Q: How much should I eat per day on a carnivore diet?
The carnivore diet is explicitly not about calorie-counting. The idea is that you eat until you are full.
Your body will tell you when you’ve had enough of these highly satiating foods.
Most people end up eating fewer calories on carnivore because the foods are so rich and nourishing.
Many people integrate carnivore with intermittent feasting (fasting). Practicing OMAD (one meal a day) combines the benefits of OMAD with the benefits of carnivore.

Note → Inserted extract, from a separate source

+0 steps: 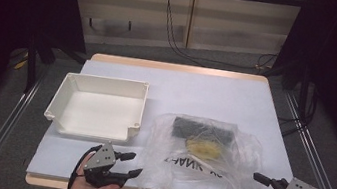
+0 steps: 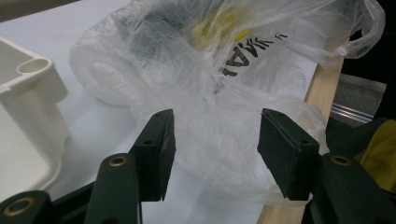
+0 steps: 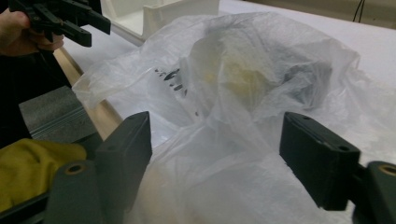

The Bottom Line on Carnivore Diet Rules
Carnivore diet rules are straightforward and easy to follow.
- Eat fatty animal products, mostly ruminant meats, supplemented with pork, fatty fish, fatty cuts of poultry, eggs, animal fats, and full-fat dairy for those who tolerate it.
- Eliminate all plant foods, processed foods, spices, and additives.
Following these carnivore diet rules will realign your eating habits with the dietary patterns that humans evolved to thrive on over nearly two million years.
Recreating the congruence of diet and evolutionary metabolism reduces inflammation and nourishes your body with the healthiest foods on earth, providing the most bioavailable nutrients in perfect proportions to our bodys’ needs.